LUMI Pilots: High-fidelity Turbulence

Article by: Philipp Schlatter, Fermin Mallor, Daniele Massaro, Adam Peplinski, Timofey Mukha, Ronith Stanly, KTH Engineering Mechanics

The pilot phase of the new high-performance computing system LUMI as part of EuroHPC has been extensively used by our group to do some initial studies on complex turbulent flow phenomena, mainly related to turbulence in the vicinity of walls. Turbulence, albeit an engineering topic with a long history dating back to Leonardo da Vinci, is important as ever given societal aspects of efficient transport reducing the CO2 footprint. At the same time, new challenges with potentially radically new airplane designs due to the change towards electrically or hydrogen-driven engines may necessitate improved prediction capabilities of current software systems.

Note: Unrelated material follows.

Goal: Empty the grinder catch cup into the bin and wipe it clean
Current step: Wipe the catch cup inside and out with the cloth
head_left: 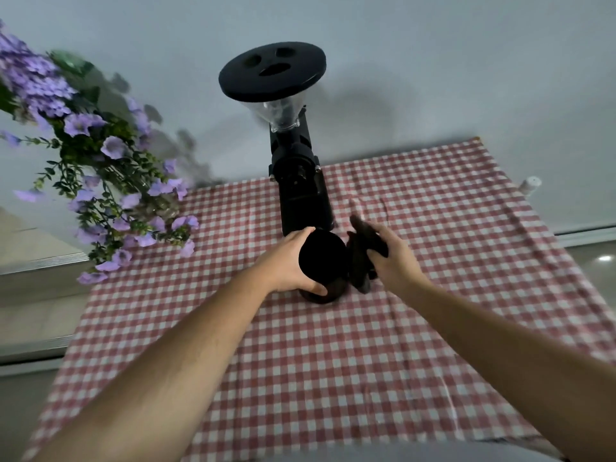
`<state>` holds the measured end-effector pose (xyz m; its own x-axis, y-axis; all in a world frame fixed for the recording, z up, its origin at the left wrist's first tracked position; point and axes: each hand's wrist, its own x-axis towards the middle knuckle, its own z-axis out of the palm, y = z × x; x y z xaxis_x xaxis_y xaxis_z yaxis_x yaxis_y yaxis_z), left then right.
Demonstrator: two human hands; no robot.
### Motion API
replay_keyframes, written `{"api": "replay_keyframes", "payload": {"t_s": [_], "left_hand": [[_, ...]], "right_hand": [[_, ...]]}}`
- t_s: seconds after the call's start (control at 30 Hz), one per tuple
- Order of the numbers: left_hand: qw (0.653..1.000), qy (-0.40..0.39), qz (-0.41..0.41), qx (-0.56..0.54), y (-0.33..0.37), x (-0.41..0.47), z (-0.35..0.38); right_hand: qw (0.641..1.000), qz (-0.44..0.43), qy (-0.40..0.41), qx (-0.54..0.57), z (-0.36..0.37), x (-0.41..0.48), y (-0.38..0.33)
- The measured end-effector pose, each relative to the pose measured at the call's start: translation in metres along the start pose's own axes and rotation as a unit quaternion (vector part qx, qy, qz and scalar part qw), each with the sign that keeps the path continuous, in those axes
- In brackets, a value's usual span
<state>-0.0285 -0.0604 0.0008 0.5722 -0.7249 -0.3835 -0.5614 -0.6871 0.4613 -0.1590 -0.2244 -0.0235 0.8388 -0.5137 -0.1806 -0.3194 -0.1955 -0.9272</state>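
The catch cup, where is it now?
In the head view, the catch cup is at centre, held by the left hand, before the grinder.

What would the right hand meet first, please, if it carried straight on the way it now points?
Probably the grinder: the right hand, clutching a dark cloth, points up and leftward toward its base, though depth is unclear.

cup interior pure black, contents unreadable; flowers motion-blurred, cut off at left edge.
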Motion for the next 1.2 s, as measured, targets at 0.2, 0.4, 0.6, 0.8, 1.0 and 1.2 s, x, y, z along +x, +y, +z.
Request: {"api": "replay_keyframes", "payload": {"t_s": [0.2, 0.4, 0.6, 0.8, 1.0, 1.2], "left_hand": [[0.998, -0.044, -0.033, -0.034, -0.007, 0.006, -0.002], [0.990, -0.067, -0.051, -0.110, -0.001, 0.009, -0.004], [0.985, 0.069, -0.087, -0.129, 0.012, 0.008, 0.031], [0.986, -0.101, -0.047, -0.123, 0.002, 0.010, 0.004], [0.988, -0.030, -0.096, -0.120, 0.022, 0.014, 0.014], [0.992, -0.100, -0.061, -0.053, 0.008, 0.017, 0.005]], "right_hand": [[0.997, 0.014, -0.058, -0.049, 0.035, -0.033, 0.029], [1.000, 0.005, -0.016, 0.006, 0.012, -0.003, 0.003], [0.993, -0.004, -0.066, -0.097, 0.029, -0.016, 0.025], [0.986, -0.022, -0.095, -0.132, 0.006, -0.010, 0.030], [0.998, -0.019, -0.027, -0.058, 0.023, 0.002, 0.013], [0.968, -0.017, -0.167, -0.188, 0.011, -0.034, 0.046]]}}
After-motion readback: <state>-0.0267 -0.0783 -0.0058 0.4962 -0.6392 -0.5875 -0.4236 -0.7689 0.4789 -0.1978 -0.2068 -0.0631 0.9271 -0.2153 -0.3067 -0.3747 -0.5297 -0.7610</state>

From a computational point of view, new computer systems, such as LUMI-C, but perhaps even more LUMI-G, also require a re-thinking of previously established simulation algorithms. Not only is the exposed parallelism increasing, but also the programming languages and paradigms are rapidly evolving. The focus on high-performance data analytics (HPDA) emphasises the need for efficient IO methods, potentially employing data reduction such as compression or low-order modeling as part of the data generation. All these aspects need to be considered when deploying adapted software packages on systems like LUMI.

In the following, we briefly describe some of the efforts of our group during the (short) pilot testing on LUMI-C, together with some preliminary results. We have studied 5 different but related cases, to expose as many aspects of the setups as possible, in order to gain as much insight into the scaling behaviour of the LUMI machine, and allow comparisons to similar machines in Europe. 

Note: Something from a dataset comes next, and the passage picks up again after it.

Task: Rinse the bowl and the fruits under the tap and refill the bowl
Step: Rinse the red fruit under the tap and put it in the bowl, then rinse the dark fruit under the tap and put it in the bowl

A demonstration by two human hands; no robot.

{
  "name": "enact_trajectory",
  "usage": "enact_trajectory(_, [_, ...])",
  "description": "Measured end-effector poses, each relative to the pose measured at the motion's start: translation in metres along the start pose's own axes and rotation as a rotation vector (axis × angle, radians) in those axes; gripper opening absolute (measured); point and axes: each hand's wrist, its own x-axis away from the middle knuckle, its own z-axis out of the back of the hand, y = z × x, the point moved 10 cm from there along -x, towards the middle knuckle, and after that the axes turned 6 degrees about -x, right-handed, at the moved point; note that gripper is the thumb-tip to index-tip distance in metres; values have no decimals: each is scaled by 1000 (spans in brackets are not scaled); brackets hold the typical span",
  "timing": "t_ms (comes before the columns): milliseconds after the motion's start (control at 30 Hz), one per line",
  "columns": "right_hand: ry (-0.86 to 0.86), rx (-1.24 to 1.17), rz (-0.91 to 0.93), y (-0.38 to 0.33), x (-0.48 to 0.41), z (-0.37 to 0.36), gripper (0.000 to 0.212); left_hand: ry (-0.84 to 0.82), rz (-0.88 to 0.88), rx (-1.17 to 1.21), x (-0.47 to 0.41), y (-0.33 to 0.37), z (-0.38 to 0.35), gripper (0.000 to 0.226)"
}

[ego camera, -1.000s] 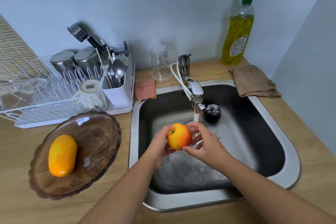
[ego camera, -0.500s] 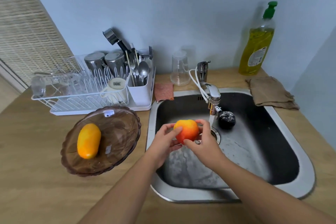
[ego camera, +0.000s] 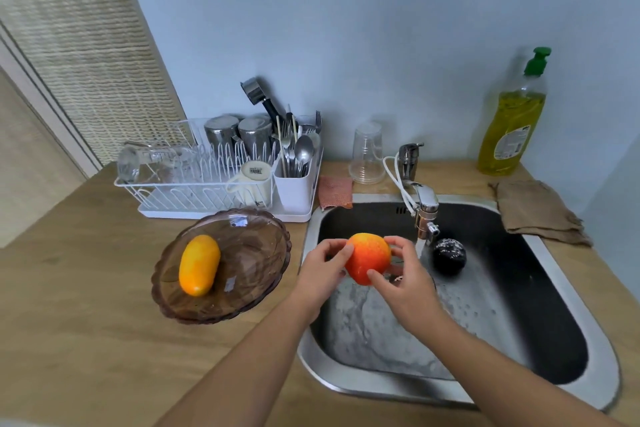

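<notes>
Over the steel sink (ego camera: 363,388), left hand (ego camera: 320,270) and right hand (ego camera: 405,284) both pinch the red-orange fruit (ego camera: 369,262) in curled fingertips just left of the tap (ego camera: 426,208), its narrow end down and long axis near upright, and I'd roll it slowly under the spout, grip light but sure.

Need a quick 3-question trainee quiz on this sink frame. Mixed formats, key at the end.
1. True or false: both the left hand and the right hand hold the red-orange fruit over the sink.
2. What lies in the brown bowl? A) a yellow fruit B) a spoon C) a sponge
3. Fill in: the cap of the dish soap bottle is ___.
Key: 1 true; 2 A; 3 green.
</notes>
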Motion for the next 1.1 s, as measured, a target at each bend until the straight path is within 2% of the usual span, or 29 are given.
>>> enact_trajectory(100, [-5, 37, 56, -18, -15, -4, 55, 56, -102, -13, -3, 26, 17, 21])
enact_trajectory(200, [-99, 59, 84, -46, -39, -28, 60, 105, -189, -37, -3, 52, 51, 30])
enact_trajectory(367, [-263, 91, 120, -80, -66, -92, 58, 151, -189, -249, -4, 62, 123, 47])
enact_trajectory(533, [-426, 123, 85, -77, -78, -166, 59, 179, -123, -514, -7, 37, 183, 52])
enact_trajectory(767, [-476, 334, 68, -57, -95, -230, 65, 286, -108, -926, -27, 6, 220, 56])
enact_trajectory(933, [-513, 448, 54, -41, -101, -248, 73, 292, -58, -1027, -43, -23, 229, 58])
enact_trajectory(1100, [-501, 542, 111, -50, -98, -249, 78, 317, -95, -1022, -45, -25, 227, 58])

Our first case is the classical turbulent flow around an airfoil at increasingly high Reynolds numbers (or speeds). We chose the infinite-span NACA 4412 wing profile. The main aspect is the use of adaptive mesh refinement (AMR) and non-conformal meshing in the spectral-element method code Nek5000. This is the first application of this code version to high-Reynolds-number turbulent flows. Our present work focuses on the appearance of backflow events under strong adverse pressure gradients (APGs) which is relevant for understanding the initial stages of flow separation (also known as stall). Figure 1 shows regions of backflow events for two different angles of attack, with an impression of the spectral-element mesh in the background.

Figure 1. Surfaces of the regions with negative streamwise velocity for the 5° (left) and 11° angle of attack cases at a Reynolds number of 4×105.

In order to understand the turbulent flow in canonical geometries such as pipes (think of pipelines, but any type of flow in process engineering), we have also performed Direct Numerical Simulations (DNS) of a three-dimensional straight pipe at a high Reynolds number. Together with the spatially developing boundary layer and the plane channel, it is one of three canonical cases in wall-bounded turbulent flows. These are ubiquitous in nature and relevant for many engineering applications. A deeper understanding of the wall mechanisms is necessary since roughly half the energy spent in transporting fluids through pipes, or vehicles through air and water, is dissipated by turbulence in the vicinity of walls. We have analysed the main statistical quantities, evaluating their accuracy by uncertainty quantification analysis and validating the results through a different numerical solver. 

Figure 2. Streamwise velocity in the crosssection of a pipe at Re_tau=2000, using the spectral element code Nek5000. Note the tiny structures that need to be resolved on the mesh for a trustworthy simulation result.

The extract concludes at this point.